A moratória no Dubai e ameaça de colapso na economia grega reacendeu o medo de incumprimento de obrigações financeiras internacionais por economias sobreendividades. Não seria caso novo na história económica mundial. Seria novidade, contudo, no contexto da zona euro, que a cada dia se prova mais ser um escudo insuficiente. O colapso da economia grega, e sua eventual saída da zona euro (a fazer fé na "no bail out clause" de Maastricht), teria efeitos colaterais desastrosos para Portugal, pelo pânico oneroso das poderosas agências de rating, pela restrição daí decorrente sobre a nossa capacidade de acesso a crédito e impacto crescente nos juros do nosso largo financiamento externo.
Estes temas, aliás, já cansam. Os problemas do desemprego, do défice público e endividamento externo já são bem velhinhos em Portugal.
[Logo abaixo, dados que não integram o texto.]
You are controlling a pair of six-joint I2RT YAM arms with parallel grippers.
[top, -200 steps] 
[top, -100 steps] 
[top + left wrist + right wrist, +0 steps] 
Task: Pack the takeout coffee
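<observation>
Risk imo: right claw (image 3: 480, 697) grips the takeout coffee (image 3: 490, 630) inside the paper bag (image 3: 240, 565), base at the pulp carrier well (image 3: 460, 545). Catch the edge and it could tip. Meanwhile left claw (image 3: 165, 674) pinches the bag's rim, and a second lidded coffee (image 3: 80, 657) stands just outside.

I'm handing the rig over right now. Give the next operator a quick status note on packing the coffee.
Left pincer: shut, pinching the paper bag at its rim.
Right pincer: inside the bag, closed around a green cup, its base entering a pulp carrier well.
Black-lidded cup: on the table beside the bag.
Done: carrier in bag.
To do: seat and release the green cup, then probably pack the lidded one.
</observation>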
Como o é o problema de base da nossa economia - a nossa formação e qualificação, em qualquer sector de actividade, em qualquer ocupação. Não se estranhe, pois, que nos caiba a miserável terminologia PIGS (Portugal, Itáliam Grécia, Espanha) no linguajar internacional. O nosso valor acrescentado é pequeno. A competitividade externa sofrível. O nosso défice pesadíssimo. O endividamento imenso. O risco financeiro que representamos, uma incógnita.
Acresce a PREC-iana provocatória e "birrenta" instabilidade política em Portugal, que torna um governo de maioria relativa em refém de todos e senhor de nenhum. Dos sucessivos equilíbriozinhos negociais, cozinhados ad hoc ao paladar da visão parcelar de cada partido, resulta um ainda maior agravamento das contas públicas.
Neste descalabro político e orçamental, ou tratamos de ser produtivos, poupados e pioneiros, ou lá iremos parar, outra vez, às medidas de austeridade bem nossas conhecidas, das intervenções do FMI. Ora, tão perto de uma emergência económica nacional, não se percebe como, em Portugal, demora ainda o congelamento da despesa, das progressões nas carreiras, cortes nos níveis salariais de escalão mais elevado. Iniciar estas medidas pelos cargos de eleitos políticos ou de nomeação seria um bom indicador de esforço para o conjunto da economia. Reduza o seu ordenado Sr. PM! Srs. Deputados!O meu também, claro. Sem estas medidas, dificilmente será entendida a subida de impostos que, a seu tempo, não haja dúvidas, mais afligirá as empresas e famílias em Portugal.